Entendendo a síndrome populista



Por: Yasmín Zaror
O populismo é um fenômeno dinâmico que se adapta a diferentes circunstâncias e contextos, características que, sem dúvida, dificultam sua definição e identificação. Assim, falta-lhe "a tradição de compromisso ideológico ou militante, na medida em que se desenvolve apenas de maneira episódica ou cíclica". [1]
Assim, Hermet e outros autores como Papadopoulos e Kobi consideram que  não é possível se referir ao "populismo" como um conceito, mas como uma síndrome especialmente anti-elitista, mas como podemos entender essa condição anti-elitista?

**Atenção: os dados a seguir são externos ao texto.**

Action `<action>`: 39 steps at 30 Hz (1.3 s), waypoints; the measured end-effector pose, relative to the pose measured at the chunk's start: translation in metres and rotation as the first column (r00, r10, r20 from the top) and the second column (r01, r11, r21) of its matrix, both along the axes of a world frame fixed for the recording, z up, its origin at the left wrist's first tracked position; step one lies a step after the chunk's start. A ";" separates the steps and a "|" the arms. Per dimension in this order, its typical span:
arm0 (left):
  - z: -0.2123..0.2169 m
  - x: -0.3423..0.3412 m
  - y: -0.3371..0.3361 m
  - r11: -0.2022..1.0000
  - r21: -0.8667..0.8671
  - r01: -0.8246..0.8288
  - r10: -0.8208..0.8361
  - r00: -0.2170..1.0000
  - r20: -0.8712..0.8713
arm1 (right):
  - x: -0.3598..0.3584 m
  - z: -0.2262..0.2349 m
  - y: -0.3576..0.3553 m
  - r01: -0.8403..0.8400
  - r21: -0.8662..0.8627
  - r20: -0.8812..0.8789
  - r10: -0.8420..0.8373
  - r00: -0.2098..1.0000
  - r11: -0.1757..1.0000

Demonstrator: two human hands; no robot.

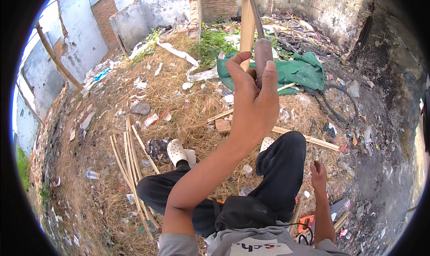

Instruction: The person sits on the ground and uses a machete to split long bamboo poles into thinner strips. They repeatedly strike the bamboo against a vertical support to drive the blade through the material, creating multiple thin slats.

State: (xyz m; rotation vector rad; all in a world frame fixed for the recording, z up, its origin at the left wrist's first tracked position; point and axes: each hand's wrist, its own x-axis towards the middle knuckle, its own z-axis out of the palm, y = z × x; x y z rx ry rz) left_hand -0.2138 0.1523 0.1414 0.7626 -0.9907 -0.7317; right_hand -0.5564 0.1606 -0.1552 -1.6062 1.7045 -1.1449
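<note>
My left hand (255, 88) is raised in front of me, closed round the brown handle (263, 54) of a long, narrow-bladed hand tool. Its dark metal blade (256, 14) points up and away. A flat pale wooden strip (246, 27) stands upright beside the blade, its lower end running behind my fingers; whether they grip it too is hidden. Low by my right knee, my right hand (319, 177) has its fingers loosely bent and a little apart, with nothing seen in them. Below it on the ground lies a saw with an orange handle (306, 223).
Several thin wooden strips (130, 162) lie left of my legs. A brick (222, 125) and another strip (313, 141) rest ahead. Beyond are a green sheet (300, 72) and a black hose (338, 106). Dry grass and litter cover the ground, with worn walls (152, 9) behind.
</note>
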 end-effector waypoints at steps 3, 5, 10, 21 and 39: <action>-0.014 -0.034 -0.009 0.988 -0.119 -0.093 0.101 0.993 0.059 | 0.108 0.225 -0.028 -0.377 -0.100 0.330 0.388 0.860 0.921; -0.030 -0.052 -0.026 0.926 -0.281 -0.252 0.294 0.949 0.116 | 0.177 0.308 -0.038 -0.575 -0.126 0.403 0.571 0.715 0.809; -0.013 -0.016 0.022 0.868 -0.434 -0.243 0.481 0.631 0.609 | 0.202 0.366 -0.076 -0.656 0.079 0.220 0.629 0.746 0.751; 0.184 0.084 -0.152 0.597 -0.599 -0.534 0.785 0.233 0.574 | 0.159 0.379 -0.104 -0.594 0.067 -0.187 0.595 0.781 0.801; 0.209 0.113 -0.117 0.969 -0.224 -0.102 0.140 -0.521 0.842 | 0.072 0.417 -0.199 -0.528 -0.013 -0.875 0.246 0.418 0.849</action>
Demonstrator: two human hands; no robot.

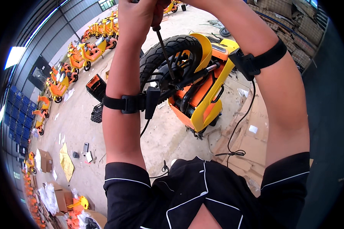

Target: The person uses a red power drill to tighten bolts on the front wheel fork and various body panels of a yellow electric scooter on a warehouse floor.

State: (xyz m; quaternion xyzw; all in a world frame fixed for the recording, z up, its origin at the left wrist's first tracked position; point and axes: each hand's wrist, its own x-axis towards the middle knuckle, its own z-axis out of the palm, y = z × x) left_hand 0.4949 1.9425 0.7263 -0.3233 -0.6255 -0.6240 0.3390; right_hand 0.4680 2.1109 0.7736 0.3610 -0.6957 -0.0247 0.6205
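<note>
Screwdriver (164, 51) (dk, thin); nr scooter wheel (153, 57)

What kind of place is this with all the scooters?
Probably a scooter workshop or warehouse: parked yellow-and-orange scooters, a tall metal wall, and one close-up scooter with a tool at its wheel.

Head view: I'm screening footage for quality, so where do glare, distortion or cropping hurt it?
In the head view, glare whites out the bright panel at left; the grey wall curves near the black rim; the top edge crops the left hand.
</note>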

Uma das abordagens possíveis é a proposta por Ernesto Laclau, que poderíamos considerar bastante sistêmica ou metodológica. Em outras palavras, o fator chave não é a ideologia por trás da síndrome, mas sim, o que ela responde ou tenta responder em um momento de deslocamento discursivo. [2] Diante dessa dificuldade, Laclau ressalta que não é possível atribuir ao populismo uma ideologia específica, mas esse viés populista pode ser adotado por qualquer um deles. Dessa maneira, seria uma "lógica particular de articulação" de certos conteúdos e práticas (políticas, ideológicas, discursivas e sociais) que definiriam o populismo.

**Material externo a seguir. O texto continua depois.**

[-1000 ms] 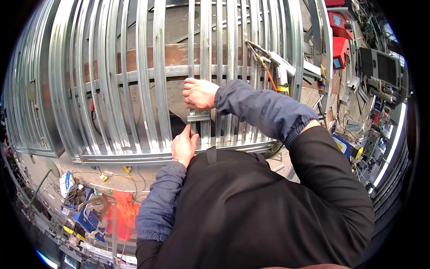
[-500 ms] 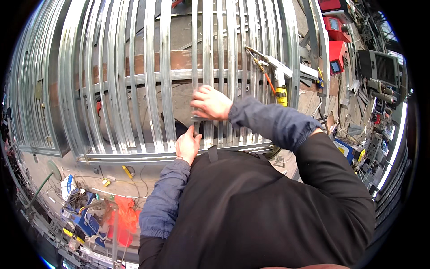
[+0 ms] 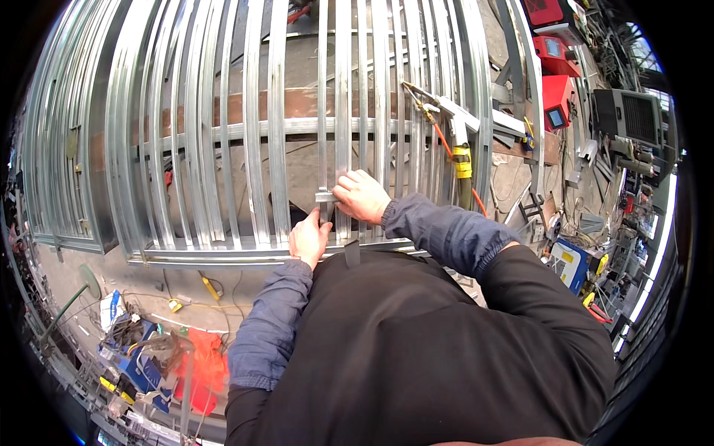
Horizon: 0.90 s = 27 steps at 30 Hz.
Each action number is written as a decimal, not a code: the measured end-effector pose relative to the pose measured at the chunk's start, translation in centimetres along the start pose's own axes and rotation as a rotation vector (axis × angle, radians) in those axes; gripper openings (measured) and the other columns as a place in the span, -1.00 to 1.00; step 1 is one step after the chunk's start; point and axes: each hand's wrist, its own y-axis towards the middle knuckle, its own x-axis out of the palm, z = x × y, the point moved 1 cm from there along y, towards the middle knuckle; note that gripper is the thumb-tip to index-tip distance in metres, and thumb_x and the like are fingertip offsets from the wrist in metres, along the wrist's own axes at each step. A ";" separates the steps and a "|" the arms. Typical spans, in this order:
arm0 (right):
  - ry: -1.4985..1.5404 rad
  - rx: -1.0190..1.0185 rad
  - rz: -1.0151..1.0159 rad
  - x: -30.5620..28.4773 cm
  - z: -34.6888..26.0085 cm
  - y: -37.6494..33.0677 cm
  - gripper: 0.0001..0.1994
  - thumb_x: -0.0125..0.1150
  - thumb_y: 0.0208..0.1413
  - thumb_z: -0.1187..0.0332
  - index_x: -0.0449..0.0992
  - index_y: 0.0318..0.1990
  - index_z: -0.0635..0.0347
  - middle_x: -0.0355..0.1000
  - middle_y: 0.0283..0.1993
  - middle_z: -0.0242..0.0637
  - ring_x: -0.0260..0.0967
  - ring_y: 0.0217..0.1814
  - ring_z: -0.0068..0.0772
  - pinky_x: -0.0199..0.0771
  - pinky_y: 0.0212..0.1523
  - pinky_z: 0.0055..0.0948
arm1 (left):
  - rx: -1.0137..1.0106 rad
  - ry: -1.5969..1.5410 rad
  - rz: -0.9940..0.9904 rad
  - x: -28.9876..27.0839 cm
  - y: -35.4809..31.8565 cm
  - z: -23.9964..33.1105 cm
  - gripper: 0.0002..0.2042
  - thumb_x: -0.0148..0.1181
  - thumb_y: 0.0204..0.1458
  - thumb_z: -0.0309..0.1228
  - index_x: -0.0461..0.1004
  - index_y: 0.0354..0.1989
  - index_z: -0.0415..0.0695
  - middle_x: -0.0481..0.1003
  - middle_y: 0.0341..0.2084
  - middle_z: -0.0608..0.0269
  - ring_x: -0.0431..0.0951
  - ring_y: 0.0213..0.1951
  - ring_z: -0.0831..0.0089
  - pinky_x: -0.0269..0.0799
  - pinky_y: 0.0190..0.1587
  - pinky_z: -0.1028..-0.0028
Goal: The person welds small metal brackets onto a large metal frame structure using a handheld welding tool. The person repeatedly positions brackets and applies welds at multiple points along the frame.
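Low in the middle, my left hand is closed, thumb and forefinger pinching the near part of a small grey metal piece. That piece lies crosswise over a narrow steel bar of a large metal frame; its exact kind is hard to make out. At its right end my right hand has curled fingers gripping it, with the palm over the neighbouring steel bar. Both hands are close together, just above the frame's near rail. My fingers hide part of the metal piece.
A welding torch with yellow tape and an orange hose rests on the bars to the right. Red machines stand at the far right. A tape measure lies near them. Red cloth and a blue machine are at lower left.
My right hand has moved down and to the right, uncovering the bar and coming to the end of the small metal piece. My left hand stays at about the same place.
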 end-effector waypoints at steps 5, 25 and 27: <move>0.015 0.008 0.033 0.2 0.2 -0.2 -0.71 0.47 -0.02 0.19 0.56 -0.21 0.07 0.42 -0.19 -0.31 0.41 0.01 -0.20 0.38 0.08 -0.18 | -0.003 0.020 -0.001 -0.1 0.0 0.1 -0.48 0.38 0.15 -0.22 0.53 0.26 -0.16 0.69 -0.22 -0.16 0.69 -0.09 -0.17 0.58 -0.02 -0.04; 0.106 -0.006 0.052 0.2 1.0 -0.5 -0.69 0.52 0.01 0.21 0.56 -0.15 0.06 0.37 -0.24 -0.33 0.40 -0.09 -0.19 0.40 0.12 -0.19 | -0.294 -1.282 -0.289 -0.5 4.4 -1.2 0.11 -0.33 0.30 0.51 -0.33 0.67 -0.26 -0.31 0.69 -0.07 -0.39 0.70 0.18 -0.48 0.65 0.13; 0.112 0.002 0.053 0.1 1.1 -0.4 -0.69 0.52 0.01 0.21 0.56 -0.15 0.06 0.37 -0.23 -0.33 0.39 -0.09 -0.19 0.40 0.12 -0.19 | -0.272 -1.312 -0.236 -0.9 5.2 -1.8 0.12 -0.32 0.30 0.51 -0.32 0.67 -0.28 -0.31 0.69 -0.09 -0.40 0.70 0.16 -0.48 0.65 0.14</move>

Seguindo essa mesma lógica, Arias tenta abordar a confusa relação do populismo com a democracia e sua característica "dimensão emocional". Apesar de, para ele, o conceito ser efetivamente identificável e definível, ele ressalta que não há consenso sobre a forma como é apresentado, ou seja, como ideologia, como estilo ou estratégia. O autor estabelece quatro propriedades essenciais do conceito: 1) a presença de um povo e uma elite, [3] 2) que são vistas de maneira antagônica, 3) com uma visão positiva do povo e uma visão negativa da elite e, finalmente, , 4) "a ideia de soberania popular, traduzida na prevalência da vontade geral como matriz de tomada de decisão". [4] Ele também adiciona recursos secundários do conceito, como a rejeição da democracia representativa e sua organização em torno de um líder que se comporta de maneira provocativa e polarizada. Do mesmo modo, Arias destaca a existência de um líder carismático, que se comunica diretamente com seus apoiadores.

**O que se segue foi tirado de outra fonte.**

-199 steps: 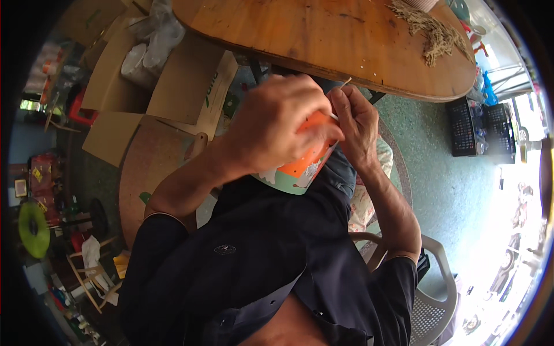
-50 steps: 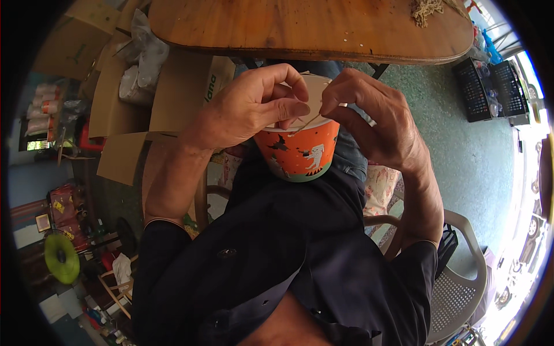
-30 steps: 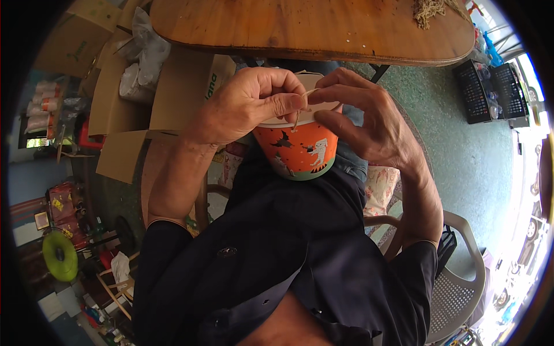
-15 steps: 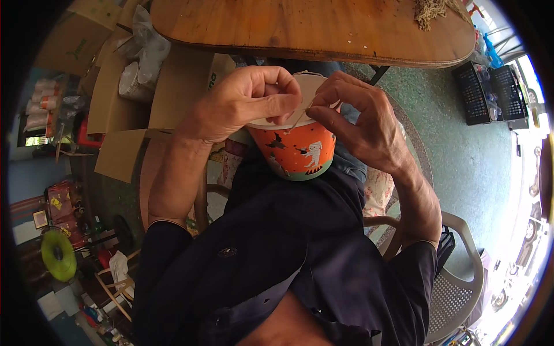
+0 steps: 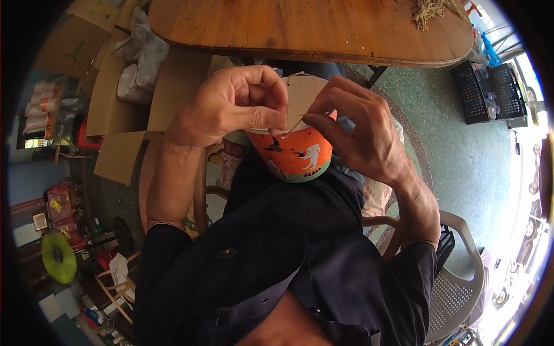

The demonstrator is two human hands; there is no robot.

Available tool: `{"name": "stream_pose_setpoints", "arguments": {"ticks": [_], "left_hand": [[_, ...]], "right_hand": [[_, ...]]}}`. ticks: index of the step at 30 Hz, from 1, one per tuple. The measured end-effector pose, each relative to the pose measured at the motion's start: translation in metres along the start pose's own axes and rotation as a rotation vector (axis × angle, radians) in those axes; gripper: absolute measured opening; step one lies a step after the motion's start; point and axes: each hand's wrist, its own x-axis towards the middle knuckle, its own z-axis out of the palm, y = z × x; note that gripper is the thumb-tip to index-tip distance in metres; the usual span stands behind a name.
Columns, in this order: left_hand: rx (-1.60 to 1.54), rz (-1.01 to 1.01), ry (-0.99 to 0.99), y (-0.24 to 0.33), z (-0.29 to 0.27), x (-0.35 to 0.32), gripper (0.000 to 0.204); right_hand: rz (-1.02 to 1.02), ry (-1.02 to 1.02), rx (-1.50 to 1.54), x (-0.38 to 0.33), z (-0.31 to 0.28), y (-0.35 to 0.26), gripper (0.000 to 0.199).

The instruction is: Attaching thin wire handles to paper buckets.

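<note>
Left hand (image 5: 239, 111) and right hand (image 5: 363, 131), slightly farther apart than a moment ago, pinch thin cord (image 5: 296, 124) over the orange paper bucket (image 5: 291, 154) on the lap (image 5: 347, 172), apparently exposing more strand to work.

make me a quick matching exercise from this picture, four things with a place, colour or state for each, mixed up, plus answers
1 bucket
2 thin cord
3 crates
4 tangled bundle

a on the wooden table
b black, with holed sides
c orange, with a green base
d between left hand and right hand

Pairs: 1-c, 2-d, 3-b, 4-a
</note>
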Motion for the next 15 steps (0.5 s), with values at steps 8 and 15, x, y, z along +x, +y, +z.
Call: {"name": "stream_pose_setpoints", "arguments": {"ticks": [8,15], "left_hand": [[-0.117,0.143,0.086,-0.010,0.002,0.005,0.023],[0.079,0.135,0.261,-0.008,0.023,0.009,0.025]], "right_hand": [[-0.098,0.058,-0.122,0.001,0.000,-0.008,0.009],[-0.052,0.058,-0.173,-0.002,0.002,-0.008,0.010]]}}
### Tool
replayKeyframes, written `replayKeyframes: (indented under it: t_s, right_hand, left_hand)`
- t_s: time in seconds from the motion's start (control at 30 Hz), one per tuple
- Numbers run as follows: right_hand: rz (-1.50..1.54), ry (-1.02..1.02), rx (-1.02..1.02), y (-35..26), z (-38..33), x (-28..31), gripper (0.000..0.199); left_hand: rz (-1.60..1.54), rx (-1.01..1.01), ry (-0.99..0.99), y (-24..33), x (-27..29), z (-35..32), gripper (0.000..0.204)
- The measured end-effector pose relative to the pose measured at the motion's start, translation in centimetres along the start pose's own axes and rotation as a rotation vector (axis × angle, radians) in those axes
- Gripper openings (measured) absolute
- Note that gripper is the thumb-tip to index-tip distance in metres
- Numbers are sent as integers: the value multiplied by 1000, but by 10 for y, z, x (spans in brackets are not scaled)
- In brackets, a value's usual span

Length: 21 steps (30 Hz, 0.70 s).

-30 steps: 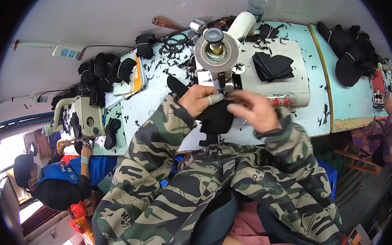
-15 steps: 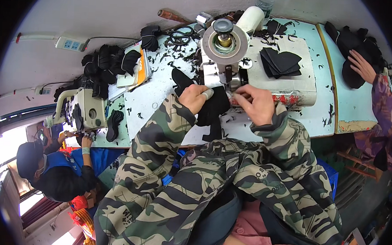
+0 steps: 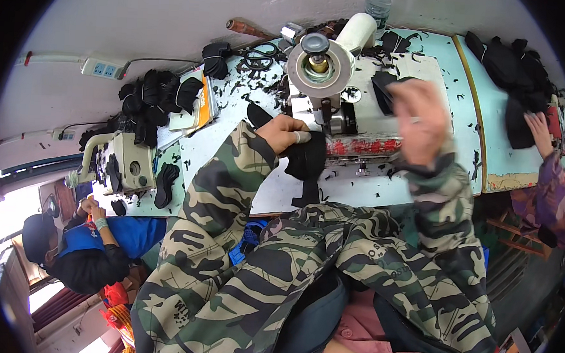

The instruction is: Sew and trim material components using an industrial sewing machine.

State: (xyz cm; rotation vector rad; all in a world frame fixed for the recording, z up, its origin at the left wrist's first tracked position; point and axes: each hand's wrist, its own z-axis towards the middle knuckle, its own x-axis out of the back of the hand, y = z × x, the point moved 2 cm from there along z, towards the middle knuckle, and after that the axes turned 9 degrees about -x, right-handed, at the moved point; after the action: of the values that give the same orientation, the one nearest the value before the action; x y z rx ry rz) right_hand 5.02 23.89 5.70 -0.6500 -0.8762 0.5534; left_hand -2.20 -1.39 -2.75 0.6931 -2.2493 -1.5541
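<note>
My left hand [image 3: 283,135] pinches a limp black fabric piece [image 3: 307,157] just in front of the white machine [image 3: 317,81], which has a round head with a dark knob. The piece hangs down over the front of the worktable. Over the machine's flat bed, my right hand [image 3: 420,116] is smeared by motion, so its fingers do not show clearly. It partly covers a stack of black cut pieces [image 3: 383,89] on the bed. I cannot make out whether it touches them.
Black scraps litter the pale worktable [image 3: 223,154]. Tied black bundles [image 3: 156,92] and papers [image 3: 203,105] lie at the left, and a plastic bottle [image 3: 378,6] stands behind. A co-worker [image 3: 77,249] sits at another machine [image 3: 125,160]; another person's hand [image 3: 539,134] touches black pieces at right.
My right hand has moved from beside the fabric, up and right to the stack on the bed. My left hand keeps its hold. At far right, the other person's hand has shifted lower and rightward.
</note>
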Motion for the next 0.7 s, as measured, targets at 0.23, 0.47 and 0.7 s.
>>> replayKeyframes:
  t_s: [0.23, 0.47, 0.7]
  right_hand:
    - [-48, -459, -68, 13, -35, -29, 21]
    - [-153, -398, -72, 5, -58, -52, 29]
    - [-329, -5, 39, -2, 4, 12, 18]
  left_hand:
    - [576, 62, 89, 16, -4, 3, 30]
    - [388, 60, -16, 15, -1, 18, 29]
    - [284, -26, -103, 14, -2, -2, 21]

Uma grande questão surge quando tentamos entender como o líder populista é capaz de construir um vínculo tão próximo com o povo. Diante disso, Deusdad ressalta que "o carisma político, apesar de irracional, sempre tem um componente de racionalidade, todos os seguidores explicam de uma maneira ou de outra sua adesão ao líder". [5] Isso é acompanhado por uma identificação total com ele, juntamente com uma visão ideal da sociedade. Margaret Canovan também aludiu a essa preocupação e afirmou que o populismo "apenas constitui uma forma controversa de ação política, com contornos muito vagos que, sob o pretexto de um discurso focado de uma maneira ou de outra no povo, têm como objetivo mais do que qualquer coisa provocar uma forte reação emocional no público-alvo. "[6]
Continuando com essa ideia, Deusdad analisa a inegável conexão entre manifestações carismáticas e populismo. Ele ressalta que este último conceito pode ser entendido como "um movimento político baseado na mobilização de um grande número de pessoas, isto é, de massas, baseado na retórica de um conteúdo fundamentalmente emocional e auto-afirmativo, centrado na ideia. Através da figura de Perón na Argentina, ele destaca certas qualidades do populista, entre as quais podemos destacar o estabelecimento de um "contato místico" entre o povo e o líder. Deusdad conclui que "o populismo é uma manifestação do carisma, é uma forma de carisma que possui estruturas e ideologias próprias". [8]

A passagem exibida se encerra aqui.